[What is expected] Only the lines from the top of the material through the line containing "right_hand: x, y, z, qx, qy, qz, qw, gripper" should be restated, each one exactly.

[Records supplied]

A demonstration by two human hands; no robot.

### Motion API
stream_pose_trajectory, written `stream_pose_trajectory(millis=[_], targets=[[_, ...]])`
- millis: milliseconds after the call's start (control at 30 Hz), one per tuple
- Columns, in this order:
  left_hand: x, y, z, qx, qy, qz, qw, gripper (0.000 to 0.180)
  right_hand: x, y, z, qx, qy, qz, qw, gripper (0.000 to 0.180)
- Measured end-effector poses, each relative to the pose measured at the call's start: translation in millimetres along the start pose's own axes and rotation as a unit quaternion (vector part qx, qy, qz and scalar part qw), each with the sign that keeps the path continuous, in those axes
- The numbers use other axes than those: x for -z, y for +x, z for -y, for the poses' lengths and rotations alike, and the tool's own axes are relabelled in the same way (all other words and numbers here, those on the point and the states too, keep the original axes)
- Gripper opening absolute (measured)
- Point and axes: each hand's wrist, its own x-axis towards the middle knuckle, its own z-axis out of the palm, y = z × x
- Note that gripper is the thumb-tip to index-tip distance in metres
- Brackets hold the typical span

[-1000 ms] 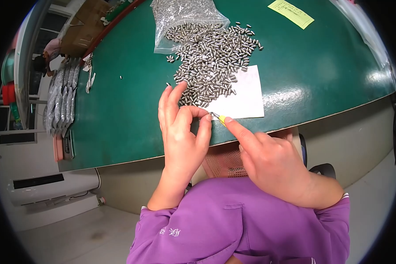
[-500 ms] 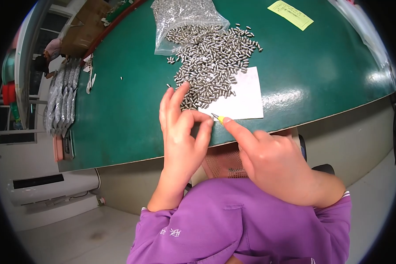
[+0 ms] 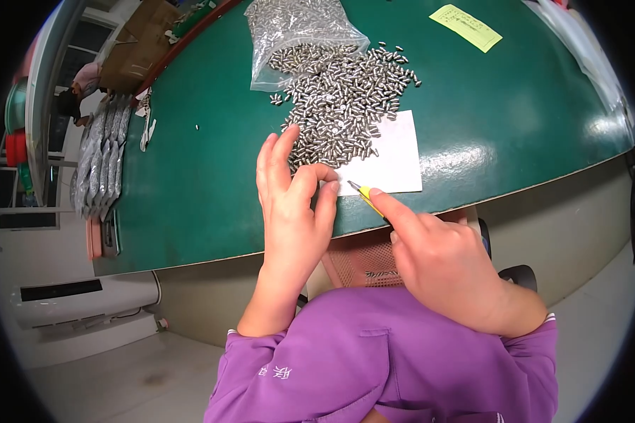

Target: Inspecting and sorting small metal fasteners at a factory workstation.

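Note:
My left hand (image 3: 293, 201) is raised over the near edge of the table, thumb and index finger pinched and the other fingers stretched up. Whatever sits in the pinch is too small to make out. My right hand (image 3: 441, 261) grips a slim yellow craft knife (image 3: 366, 193), index finger laid along its handle. The knife's pointed tip aims at the left fingertips, a short gap away. Beyond both hands spreads a heap of small silvery metal parts (image 3: 339, 106), partly covering a white sheet of paper (image 3: 395, 166).
A clear plastic bag (image 3: 296, 28) spills metal parts at the back of the green table (image 3: 190, 197). Under the near edge is a pink perforated basket (image 3: 349, 261) with some parts inside. Filled bags (image 3: 102, 162) stand at left; a yellow slip (image 3: 466, 27) lies at back right.
The knife tip has drawn back from the left fingertips, and more of its handle shows. My left thumb and index finger have shifted slightly up and left, still pinched.

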Motion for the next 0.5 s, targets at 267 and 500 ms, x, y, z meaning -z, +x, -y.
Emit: stream_pose_trajectory(millis=[267, 500], targets=[[3.5, -4.6, 0.9, -0.002, -0.027, -0.014, 1.0, 0.011, -0.8, 0.8, 0.0, 0.002, 0.012, -0.007, 1.0, 0.057], [1.2, -6.8, -1.3, 0.027, -0.007, -0.004, 1.0, 0.017, -0.4, 1.2, 0.7, 0.004, -0.001, -0.007, 1.0, 0.057]])
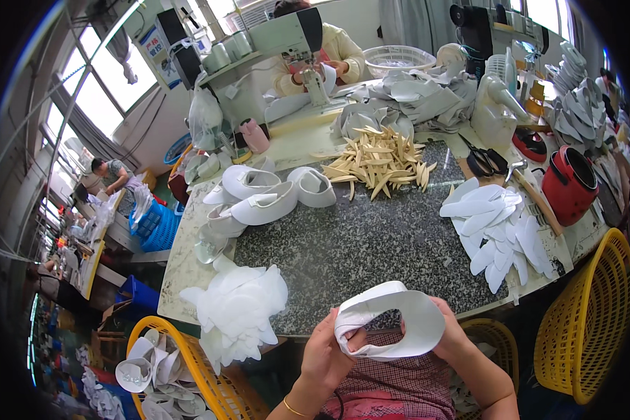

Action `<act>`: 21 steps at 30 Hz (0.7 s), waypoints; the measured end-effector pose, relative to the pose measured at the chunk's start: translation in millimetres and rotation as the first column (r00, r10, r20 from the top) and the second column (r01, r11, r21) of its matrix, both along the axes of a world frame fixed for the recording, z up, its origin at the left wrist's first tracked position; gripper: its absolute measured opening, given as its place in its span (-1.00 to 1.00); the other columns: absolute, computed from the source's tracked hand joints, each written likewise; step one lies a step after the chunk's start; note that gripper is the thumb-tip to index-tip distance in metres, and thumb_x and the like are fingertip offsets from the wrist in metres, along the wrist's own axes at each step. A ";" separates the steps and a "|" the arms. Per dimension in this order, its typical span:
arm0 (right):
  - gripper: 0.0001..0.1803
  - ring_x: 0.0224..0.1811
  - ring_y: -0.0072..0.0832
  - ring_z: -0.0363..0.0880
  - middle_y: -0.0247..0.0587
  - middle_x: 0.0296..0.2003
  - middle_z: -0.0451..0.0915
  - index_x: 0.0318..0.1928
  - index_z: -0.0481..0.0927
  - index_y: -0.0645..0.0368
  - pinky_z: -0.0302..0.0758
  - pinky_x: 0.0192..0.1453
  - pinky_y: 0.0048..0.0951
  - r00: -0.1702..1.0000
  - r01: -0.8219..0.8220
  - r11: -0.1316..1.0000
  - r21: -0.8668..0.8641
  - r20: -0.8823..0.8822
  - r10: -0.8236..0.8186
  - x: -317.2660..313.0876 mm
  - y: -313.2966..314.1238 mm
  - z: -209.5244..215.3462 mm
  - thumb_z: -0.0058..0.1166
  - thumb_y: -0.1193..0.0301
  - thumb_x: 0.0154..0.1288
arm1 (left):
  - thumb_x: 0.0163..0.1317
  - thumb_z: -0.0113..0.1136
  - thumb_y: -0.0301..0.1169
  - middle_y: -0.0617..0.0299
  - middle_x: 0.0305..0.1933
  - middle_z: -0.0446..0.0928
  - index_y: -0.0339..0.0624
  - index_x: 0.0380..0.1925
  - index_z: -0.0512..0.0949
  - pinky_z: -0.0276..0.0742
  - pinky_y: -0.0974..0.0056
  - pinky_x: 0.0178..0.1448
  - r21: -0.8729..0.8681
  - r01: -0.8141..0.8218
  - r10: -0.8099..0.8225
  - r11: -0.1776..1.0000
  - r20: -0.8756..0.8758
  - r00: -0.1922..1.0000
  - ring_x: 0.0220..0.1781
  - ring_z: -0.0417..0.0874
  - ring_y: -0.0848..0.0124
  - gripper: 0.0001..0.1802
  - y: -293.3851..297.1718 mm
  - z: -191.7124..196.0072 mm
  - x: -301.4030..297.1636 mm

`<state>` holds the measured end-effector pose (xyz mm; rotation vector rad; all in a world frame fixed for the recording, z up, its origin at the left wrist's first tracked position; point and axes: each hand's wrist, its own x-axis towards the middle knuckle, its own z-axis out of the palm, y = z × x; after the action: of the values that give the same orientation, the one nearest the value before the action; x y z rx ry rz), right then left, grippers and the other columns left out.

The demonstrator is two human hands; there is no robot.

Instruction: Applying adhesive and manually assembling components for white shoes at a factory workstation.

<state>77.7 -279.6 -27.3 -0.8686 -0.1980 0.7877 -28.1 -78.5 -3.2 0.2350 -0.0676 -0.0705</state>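
Observation:
Over my lap, just off the near edge of the table, a white shoe upper (pixel 423 323) is held between both hands, its oval opening facing up. My left hand (pixel 327 353) grips its left end, with fingers reaching inside the opening. My right hand (pixel 452 334) is closed on its right end, the thumb along the outer side. Beyond lies a speckled dark stone slab (pixel 357 252). Several finished-looking white shoe uppers (pixel 266 203) stand at its far left. A heap of thin white pieces (pixel 238 308) overhangs the near left edge, and flat white oval pieces (pixel 493 224) lie at the right.
Tan crescent-shaped pieces (pixel 381 161) are heaped at the slab's far side. Black scissors (pixel 484 161), a hammer (pixel 535 196) and a red pot (pixel 570 183) stand right. Yellow baskets (pixel 584 322) flank the table. Opposite, another person (pixel 339 52) works at a sewing machine (pixel 287 35).

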 end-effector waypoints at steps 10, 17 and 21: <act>-0.79 -0.24 -0.44 0.59 -0.26 -0.31 0.59 -0.11 0.61 0.18 0.53 -0.17 -0.45 0.345 0.590 0.808 -0.018 0.910 -0.232 -9.1 16.2 34.5 0.29 0.49 0.25 | 0.60 -0.20 -0.34 0.16 0.06 0.52 -0.24 0.07 0.35 0.74 0.26 0.06 0.866 -0.406 0.606 0.291 0.162 0.779 0.07 0.65 0.43 -0.76 -33.5 16.3 15.7; -0.76 -0.25 -0.25 0.60 -0.18 -0.31 0.60 -0.24 0.59 0.21 0.56 -0.21 -0.30 0.039 0.688 0.724 0.058 0.992 -0.116 -5.4 38.5 24.8 0.37 0.57 0.09 | 0.59 -0.14 -0.34 0.23 0.01 0.47 -0.21 0.01 0.33 0.67 0.36 0.01 0.916 -0.342 0.560 0.207 0.176 0.810 -0.02 0.56 0.56 -0.81 -45.7 -1.4 16.7; -0.81 -0.25 -0.22 0.58 -0.17 -0.33 0.56 -0.20 0.55 0.19 0.54 -0.17 -0.27 0.156 0.654 0.756 -0.003 0.979 -0.131 -6.1 35.6 25.2 0.28 0.54 0.19 | 0.57 -0.06 -0.36 0.30 -0.14 0.49 -0.23 -0.07 0.38 0.56 0.47 -0.15 0.925 -0.379 0.514 -0.011 0.330 0.792 -0.15 0.52 0.63 -0.85 -45.6 0.5 21.6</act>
<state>71.6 -244.0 -2.0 -1.7120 -0.8610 -0.4127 -6.5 -124.1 -2.8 1.6498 0.2033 0.6024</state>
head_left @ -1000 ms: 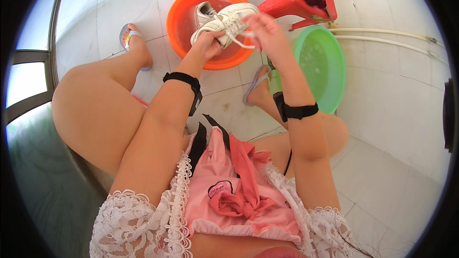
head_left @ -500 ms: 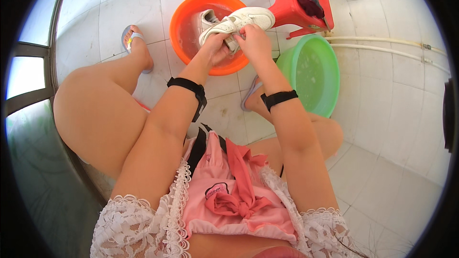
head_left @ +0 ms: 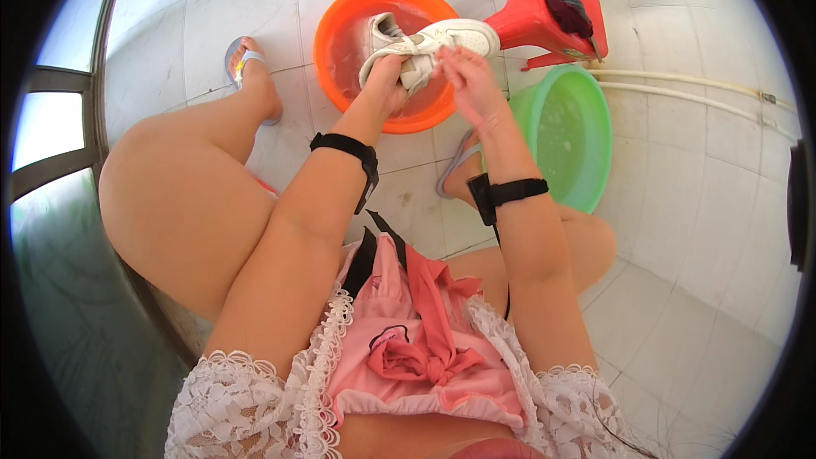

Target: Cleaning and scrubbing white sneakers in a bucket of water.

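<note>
My left hand (head_left: 388,85) grips a white sneaker (head_left: 463,34) near its heel, holding it sideways over an orange basin (head_left: 337,95). Beside the sneaker's laced middle, my right hand (head_left: 473,85) has its fingers stretched and spread, a little smeared by motion. The fingertips are close to the laces; whether they touch is unclear. A second white sneaker (head_left: 382,27) rests in the basin's cloudy water, partly hidden behind the held one.
Right of the basin stands a green tub (head_left: 605,132) with liquid in it. A red plastic chair (head_left: 531,13) behind it carries dark cloth (head_left: 568,10). Pale pipes (head_left: 680,85) run along the right wall. My sandalled feet stand either side on the tiled floor (head_left: 408,208).
My right hand has come off the laces, turned, and opened its fingers, shifting slightly right and down. My left hand keeps its grip on the sneaker. The whole view has shifted slightly.
</note>
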Demonstrator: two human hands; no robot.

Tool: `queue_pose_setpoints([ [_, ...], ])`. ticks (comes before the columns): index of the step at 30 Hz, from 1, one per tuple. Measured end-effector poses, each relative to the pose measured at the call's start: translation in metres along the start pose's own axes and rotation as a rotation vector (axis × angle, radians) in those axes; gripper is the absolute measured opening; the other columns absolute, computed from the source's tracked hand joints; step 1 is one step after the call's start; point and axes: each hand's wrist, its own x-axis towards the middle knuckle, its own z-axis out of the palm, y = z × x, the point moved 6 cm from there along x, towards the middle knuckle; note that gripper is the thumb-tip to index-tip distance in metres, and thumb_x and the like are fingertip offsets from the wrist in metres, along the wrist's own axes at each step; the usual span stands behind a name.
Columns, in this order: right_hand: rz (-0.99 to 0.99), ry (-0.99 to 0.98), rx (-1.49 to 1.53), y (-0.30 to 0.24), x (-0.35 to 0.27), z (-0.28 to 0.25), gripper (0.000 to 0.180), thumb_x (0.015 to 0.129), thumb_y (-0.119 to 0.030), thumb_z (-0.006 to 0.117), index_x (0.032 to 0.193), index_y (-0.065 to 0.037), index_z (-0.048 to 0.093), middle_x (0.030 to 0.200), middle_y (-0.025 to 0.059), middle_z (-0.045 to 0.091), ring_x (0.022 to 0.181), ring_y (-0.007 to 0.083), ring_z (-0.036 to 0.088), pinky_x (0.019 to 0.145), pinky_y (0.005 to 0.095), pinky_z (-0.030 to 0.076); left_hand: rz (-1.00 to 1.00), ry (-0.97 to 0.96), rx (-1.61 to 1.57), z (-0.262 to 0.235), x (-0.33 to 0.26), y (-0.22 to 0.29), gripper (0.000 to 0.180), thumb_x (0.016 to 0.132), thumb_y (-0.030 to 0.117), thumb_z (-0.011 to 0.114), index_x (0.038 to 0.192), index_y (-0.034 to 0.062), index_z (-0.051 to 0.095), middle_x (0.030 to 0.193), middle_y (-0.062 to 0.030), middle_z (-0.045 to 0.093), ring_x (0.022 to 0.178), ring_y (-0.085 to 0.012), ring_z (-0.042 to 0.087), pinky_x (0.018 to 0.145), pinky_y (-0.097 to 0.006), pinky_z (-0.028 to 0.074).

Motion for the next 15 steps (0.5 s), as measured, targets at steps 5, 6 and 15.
queue_pose_setpoints([
  [5, -0.096, 0.097, 0.087, -0.028, -0.002, -0.005, 0.024, 0.088, -0.019, 0.053, 0.095, 0.002, 0.060, 0.051, -0.0050, 0.031, 0.048, 0.0063, 0.039, 0.069, 0.0229, 0.043, 0.045, -0.131, 0.120, 0.023, -0.001, 0.000, 0.026, 0.091, 0.011, 0.038, 0.112, -0.0020, 0.045, 0.108, -0.0126, 0.053, 0.095, -0.0232, 0.057, 0.079, -0.035, 0.051],
  [6, -0.021, 0.000, 0.093, -0.030, -0.003, -0.008, 0.027, 0.089, -0.020, 0.050, 0.102, 0.004, 0.056, 0.050, -0.0046, 0.033, 0.048, 0.0064, 0.039, 0.068, 0.0247, 0.044, 0.045, -0.185, 0.128, 0.027, -0.002, 0.000, 0.026, 0.092, 0.012, 0.036, 0.113, -0.0017, 0.043, 0.110, -0.0132, 0.052, 0.096, -0.0243, 0.057, 0.081, -0.036, 0.051],
  [15, 0.125, -0.073, 0.017, -0.051, -0.018, -0.010, 0.031, 0.091, -0.021, 0.045, 0.106, 0.004, 0.057, 0.054, -0.0008, 0.048, 0.046, 0.0066, 0.039, 0.054, 0.0200, 0.038, -0.027, -0.038, 0.028, 0.013, 0.001, -0.004, 0.025, 0.090, 0.013, 0.039, 0.111, -0.0004, 0.047, 0.107, -0.0134, 0.055, 0.094, -0.0252, 0.058, 0.078, -0.037, 0.052],
])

[Task answer]
A demonstration by two human hands; no robot.

### Motion API
stream_pose_trajectory, written `stream_pose_trajectory(millis=[_], targets=[[_, ...]])`
- millis: milliseconds after the call's start (control at 30 Hz), one per tuple
- Columns, in this order:
  left_hand: x, y, z, qx, qy, qz, qw, gripper (0.000 to 0.180)
  right_hand: x, y, z, qx, qy, qz, qw, gripper (0.000 to 0.180)

This concludes the answer.